== WHAT IS NEEDED ==
The data below holds the lines to copy: everything from the line containing "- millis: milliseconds" to the line containing "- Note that", both ends included, set down exactly.
=== Begin Enclosure ===
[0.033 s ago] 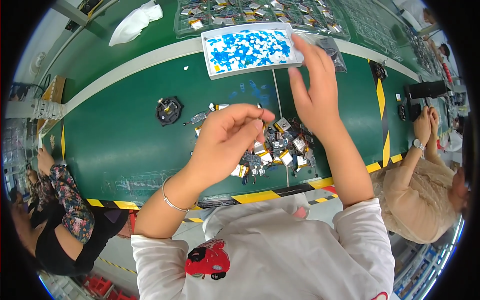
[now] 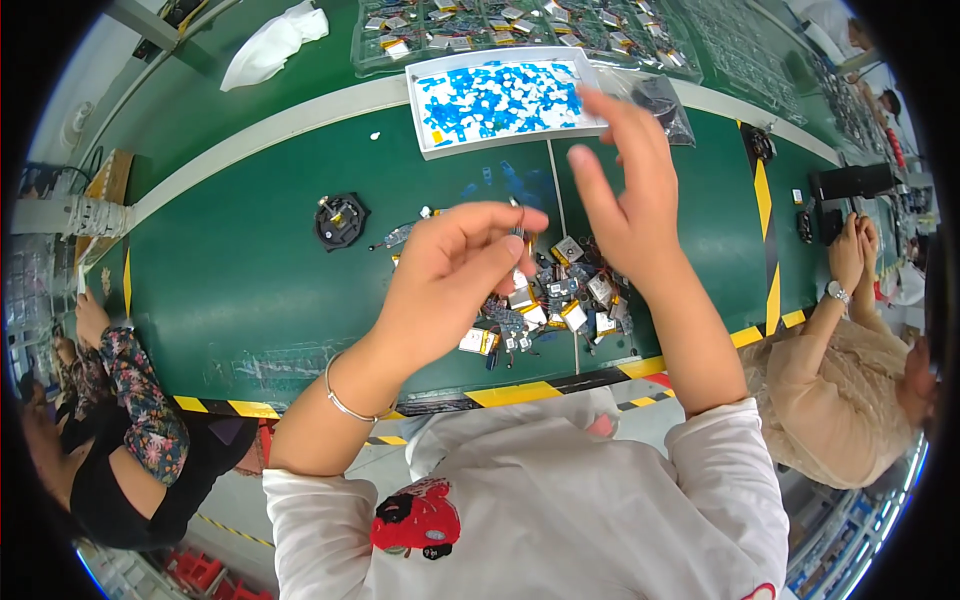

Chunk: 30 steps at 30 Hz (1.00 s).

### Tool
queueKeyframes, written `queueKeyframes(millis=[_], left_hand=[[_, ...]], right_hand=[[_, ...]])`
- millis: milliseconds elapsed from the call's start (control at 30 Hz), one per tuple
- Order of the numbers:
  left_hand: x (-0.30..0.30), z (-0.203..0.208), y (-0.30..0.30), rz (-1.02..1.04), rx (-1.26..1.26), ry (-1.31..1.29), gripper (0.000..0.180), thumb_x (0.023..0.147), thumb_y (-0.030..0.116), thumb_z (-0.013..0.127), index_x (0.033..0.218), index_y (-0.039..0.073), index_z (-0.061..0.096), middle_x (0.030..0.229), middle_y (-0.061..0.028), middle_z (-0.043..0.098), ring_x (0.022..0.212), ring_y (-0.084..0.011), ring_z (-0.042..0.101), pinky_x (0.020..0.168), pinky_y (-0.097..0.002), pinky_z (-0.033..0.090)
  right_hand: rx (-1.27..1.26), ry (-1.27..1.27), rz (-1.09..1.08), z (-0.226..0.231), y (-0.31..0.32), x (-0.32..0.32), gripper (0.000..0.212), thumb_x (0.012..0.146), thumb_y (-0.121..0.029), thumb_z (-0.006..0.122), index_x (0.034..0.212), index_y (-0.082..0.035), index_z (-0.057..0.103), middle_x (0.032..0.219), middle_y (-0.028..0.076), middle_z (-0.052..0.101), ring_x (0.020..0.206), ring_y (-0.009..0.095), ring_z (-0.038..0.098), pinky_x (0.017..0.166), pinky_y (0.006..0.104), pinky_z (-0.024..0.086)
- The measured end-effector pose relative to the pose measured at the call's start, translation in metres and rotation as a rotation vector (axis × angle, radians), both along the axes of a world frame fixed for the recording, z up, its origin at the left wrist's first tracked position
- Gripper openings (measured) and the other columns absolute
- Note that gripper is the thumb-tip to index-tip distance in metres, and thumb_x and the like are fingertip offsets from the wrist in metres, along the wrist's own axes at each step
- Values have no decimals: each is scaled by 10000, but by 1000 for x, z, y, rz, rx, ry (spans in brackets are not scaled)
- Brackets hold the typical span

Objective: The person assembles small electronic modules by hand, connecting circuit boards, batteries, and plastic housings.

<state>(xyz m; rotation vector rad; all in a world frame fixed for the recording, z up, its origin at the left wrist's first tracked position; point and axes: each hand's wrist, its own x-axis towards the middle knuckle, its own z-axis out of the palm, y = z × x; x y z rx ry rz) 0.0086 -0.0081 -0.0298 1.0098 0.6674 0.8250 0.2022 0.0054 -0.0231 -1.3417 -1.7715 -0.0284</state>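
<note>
Across the green desk (image 2: 230,290) the layout looks the same as in the picture just before, and the change is confined to small shifts of the person's hands. The right hand (image 2: 632,195) has drawn slightly back toward the person and a touch to the left, its thumb and fingers spread apart with nothing seen between them; its fingertips overlap the right end of the white box (image 2: 500,142) in this view, though whether they touch it I cannot tell. The left hand (image 2: 455,275) has barely moved, thumb and forefinger pinched together on a small part. As I judge it, the work stands at much the same point: one hand keeps its piece, the other is free and a little nearer to it. The box, shallow and rectangular, carries a loose scatter of tiny blue and white pieces. Below and to the right of the left hand, the pile (image 2: 572,317) lies jumbled on the desk, dark little circuit boards mixed with silvery, yellow-edged battery cells. The small part (image 2: 518,229) is up between the left thumb and forefinger, seen against the far edge of that pile; it looks thin and dark with a paler upper tip, the fingers hiding most of it.
</note>
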Motion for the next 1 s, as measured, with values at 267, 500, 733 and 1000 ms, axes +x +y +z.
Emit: queueKeyframes(millis=[267, 500, 733, 1000], left_hand=[[-13, 13, 15, -78, -44, -230, 387, 860, 74, 586, 1233, -9, 527, 1001, -101, 638, 906, -137, 598, 833, -267, 460], [-100, 21, 71, 308, 735, 1003, 360, 666, 69, 718, 1016, 26, 647, 817, -90, 645, 707, -184, 594, 694, -292, 494], [-85, 13, 66, 24, 493, 1185, 346, 641, 111, 736, 956, 39, 612, 753, -89, 599, 671, -240, 569, 666, -339, 479], [-36, 13, 42, 137, 71, 194, 168, 863, 25, 572, 1030, 8, 572, 934, -58, 628, 799, -151, 647, 640, -242, 579]], right_hand=[[-120, 82, 318, 0, -20, -13, 201, 676, -23, 708, 863, -31, 638, 780, 85, 623, 707, 258, 578, 647, 334, 461], [-107, 192, 307, 12, -28, -9, 163, 702, 91, 640, 850, 22, 636, 838, 108, 635, 781, 199, 581, 699, 285, 439], [-166, 517, 298, 8, -31, -18, 148, 712, 57, 650, 843, -6, 619, 779, 72, 633, 739, 136, 609, 659, 255, 476], [-240, 432, 270, 15, -40, -17, 133, 713, 74, 620, 820, 3, 585, 787, 60, 607, 689, 113, 570, 630, 234, 449]])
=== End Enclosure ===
== EXERCISE RESULT ==
- millis: milliseconds elapsed from the call's start (control at 30 Hz), one per tuple
- Order of the numbers:
  left_hand: x (-0.30..0.30), z (-0.203..0.208), y (-0.30..0.30), rz (-1.02..1.04), rx (-1.26..1.26), ry (-1.31..1.29), gripper (0.000..0.180), thumb_x (0.023..0.147), thumb_y (-0.030..0.116), thumb_z (-0.013..0.127), index_x (0.033..0.218), index_y (-0.039..0.073), index_z (-0.061..0.096), middle_x (0.030..0.229), middle_y (-0.061..0.028), middle_z (-0.043..0.098), ring_x (0.022..0.212), ring_y (-0.084..0.011), ring_z (-0.042..0.101), pinky_x (0.020..0.168), pinky_y (-0.097..0.002), pinky_z (-0.033..0.090)
  right_hand: rx (-1.27..1.26), ry (-1.27..1.27), rz (-1.09..1.08), z (-0.226..0.231), y (-0.31..0.32), x (-0.32..0.32), gripper (0.000..0.212), thumb_x (0.012..0.146), thumb_y (-0.121..0.029), thumb_z (-0.006..0.122), index_x (0.034..0.212), index_y (-0.082..0.035), index_z (-0.057..0.103), middle_x (0.032..0.219), middle_y (-0.028..0.076), middle_z (-0.052..0.101), ring_x (0.020..0.206), ring_y (-0.009..0.095), ring_z (-0.038..0.098), pinky_x (0.017..0.166), pinky_y (0.006..0.104), pinky_z (-0.024..0.086)
- The measured end-effector pose relative to the pose measured at the call's start, translation in metres and rotation as a rotation vector (axis × angle, radians), both along the axes of a world frame fixed for the recording, z up, its origin at the left wrist's first tracked position
- Gripper openings (measured) and the other columns absolute
- Note that gripper is the thumb-tip to index-tip distance in metres, and thumb_x and the like are fingertip offsets from the wrist in metres, along the wrist's own axes at each step

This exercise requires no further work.